Kieren gets it exactly right, imho. The issue is especially important here in the UK, where there’s huge governmental and institutional pressure to pursue only the applied side of academia. At many universities, serious research is possible only through grant-funded teaching leave, but grants are increasingly available only to immediately ‘impactful’ projects. Similarly for graduate students, where doctoral funding is heavily skewed towards practical topics.

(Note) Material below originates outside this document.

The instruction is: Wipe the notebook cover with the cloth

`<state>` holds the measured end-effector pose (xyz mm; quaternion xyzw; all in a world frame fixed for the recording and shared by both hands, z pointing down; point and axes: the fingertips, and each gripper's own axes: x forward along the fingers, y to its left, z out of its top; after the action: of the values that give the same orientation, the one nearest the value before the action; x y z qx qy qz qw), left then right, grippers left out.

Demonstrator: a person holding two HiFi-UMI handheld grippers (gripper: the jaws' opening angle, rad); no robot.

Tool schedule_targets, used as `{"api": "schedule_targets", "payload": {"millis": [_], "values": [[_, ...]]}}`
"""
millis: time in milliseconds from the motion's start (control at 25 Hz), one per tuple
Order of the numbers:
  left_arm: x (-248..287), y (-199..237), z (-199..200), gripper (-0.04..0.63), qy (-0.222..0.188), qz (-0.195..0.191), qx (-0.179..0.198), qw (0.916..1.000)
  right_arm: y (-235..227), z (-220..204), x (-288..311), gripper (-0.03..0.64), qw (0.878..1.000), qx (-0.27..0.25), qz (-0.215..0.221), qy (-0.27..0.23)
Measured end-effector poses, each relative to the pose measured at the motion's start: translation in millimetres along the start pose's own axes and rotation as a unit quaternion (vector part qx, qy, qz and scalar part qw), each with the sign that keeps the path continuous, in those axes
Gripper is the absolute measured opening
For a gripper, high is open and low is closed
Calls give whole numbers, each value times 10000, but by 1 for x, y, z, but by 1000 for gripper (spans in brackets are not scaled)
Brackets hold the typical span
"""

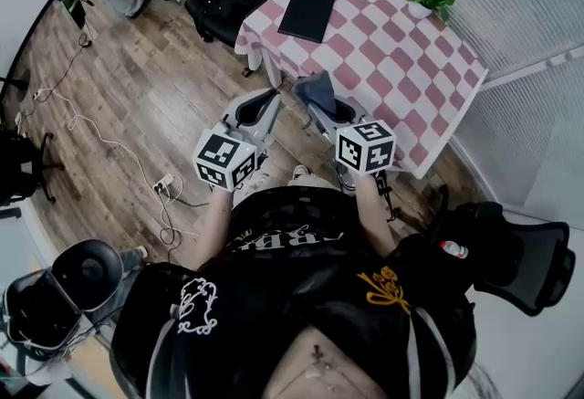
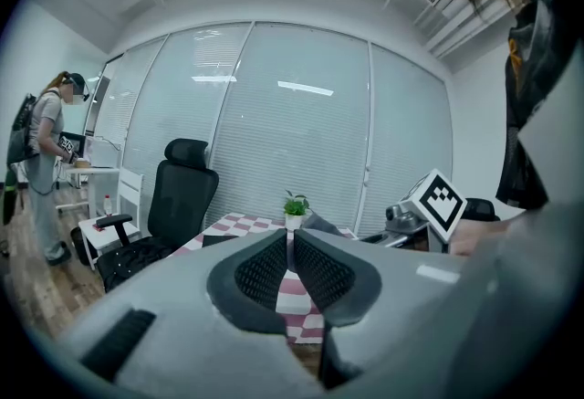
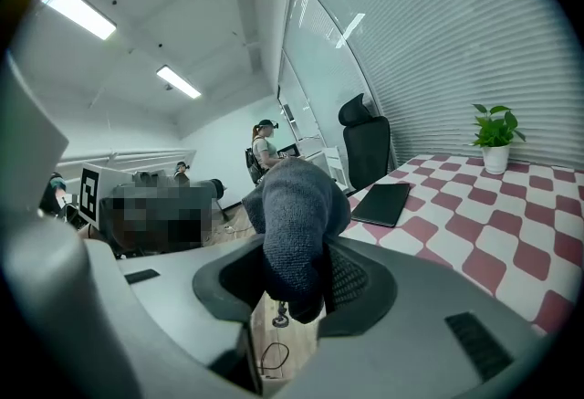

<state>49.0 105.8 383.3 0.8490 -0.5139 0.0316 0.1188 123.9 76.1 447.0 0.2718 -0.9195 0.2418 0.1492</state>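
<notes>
- The right tongs (image 3: pixel 294 277) are clamped on the cloth (image 3: pixel 297 205), a soft grey-blue knit wad bulging above the pads. The left tongs (image 2: pixel 290 246) are closed to a thin slit and grip nothing.
- The notebook (image 1: pixel 307 13) is flat, dark, matte and rectangular. It lies at 12 o'clock from the cloth on the bench (image 1: pixel 411 78), which has a pink-and-white checked covering, and is well apart from both tongs.
- Step in hand, as I judge it: the approach with the cloth. Wiping has not begun.
- The next move calls for reaching toward 12 o'clock and pressing the wad flat on the cover. The thin notebook may slide on the fabric.
</notes>
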Motion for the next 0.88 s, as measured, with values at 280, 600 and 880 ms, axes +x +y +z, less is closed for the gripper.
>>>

Government funding for departments, via the REF, explicitly views a low-quality piece of research with high non-academic impact as being more valuable than 4x OUP monographs.

It’s undeniable that philosophy should engage with the public and contribute to the public good; but insisting that all philosophy do so, immediately and in a way that’s predictable before the research begins, is going to be highly damaging.